*How to complete this task*:
With the pictures left out, write every entry down exactly.

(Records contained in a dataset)
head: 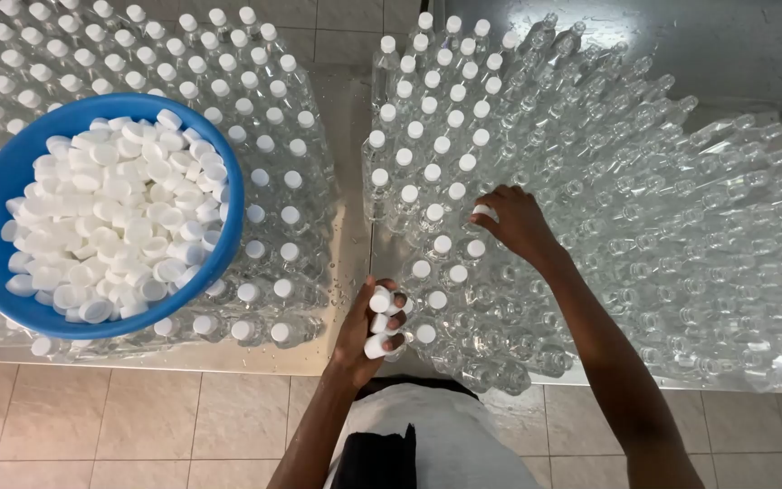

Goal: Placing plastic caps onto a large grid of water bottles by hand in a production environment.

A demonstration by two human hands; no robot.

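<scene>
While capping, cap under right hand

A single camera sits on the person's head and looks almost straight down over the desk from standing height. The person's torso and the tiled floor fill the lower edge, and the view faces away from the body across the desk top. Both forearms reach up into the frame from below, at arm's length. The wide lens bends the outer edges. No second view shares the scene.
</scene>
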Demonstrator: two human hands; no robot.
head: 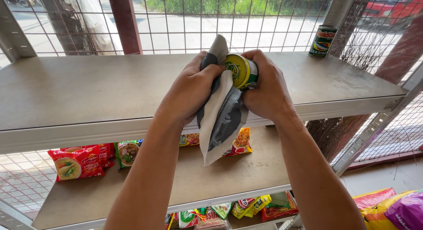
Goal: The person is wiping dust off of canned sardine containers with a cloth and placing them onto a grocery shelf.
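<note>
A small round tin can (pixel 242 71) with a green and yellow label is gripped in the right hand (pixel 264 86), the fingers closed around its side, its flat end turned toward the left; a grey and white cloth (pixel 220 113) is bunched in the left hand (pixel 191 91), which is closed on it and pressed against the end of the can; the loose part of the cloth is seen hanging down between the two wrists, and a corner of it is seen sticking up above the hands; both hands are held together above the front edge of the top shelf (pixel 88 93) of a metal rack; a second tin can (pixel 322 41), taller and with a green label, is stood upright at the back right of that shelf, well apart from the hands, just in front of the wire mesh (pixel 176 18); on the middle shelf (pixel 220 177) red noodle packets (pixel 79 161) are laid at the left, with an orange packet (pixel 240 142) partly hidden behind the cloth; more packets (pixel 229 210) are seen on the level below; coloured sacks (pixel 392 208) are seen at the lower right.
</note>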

*Finished task*:
head: 

Goal: Placing plastic caps onto a large grid of water bottles by hand in a production environment.

A demonstration by two human hands; no robot.

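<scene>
While capping, cap under right hand

A single camera sits on the person's head and looks almost straight down over the desk from standing height. The person's torso and the tiled floor fill the lower edge, and the view faces away from the body across the desk top. Both forearms reach up into the frame from below, at arm's length. The wide lens bends the outer edges. No second view shares the scene.
</scene>
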Demonstrator: two human hands; no robot.
head: 
Goal: The person is wiping dust off of canned sardine containers with a cloth and placing them onto a grocery shelf.
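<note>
A small round tin can (pixel 242 71) with a green and yellow label is gripped in the right hand (pixel 264 86), the fingers closed around its side, its flat end turned toward the left; a grey and white cloth (pixel 220 113) is bunched in the left hand (pixel 191 91), which is closed on it and pressed against the end of the can; the loose part of the cloth is seen hanging down between the two wrists, and a corner of it is seen sticking up above the hands; both hands are held together above the front edge of the top shelf (pixel 88 93) of a metal rack; a second tin can (pixel 322 41), taller and with a green label, is stood upright at the back right of that shelf, well apart from the hands, just in front of the wire mesh (pixel 176 18); on the middle shelf (pixel 220 177) red noodle packets (pixel 79 161) are laid at the left, with an orange packet (pixel 240 142) partly hidden behind the cloth; more packets (pixel 229 210) are seen on the level below; coloured sacks (pixel 392 208) are seen at the lower right.
</note>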

Nothing else belongs in the output.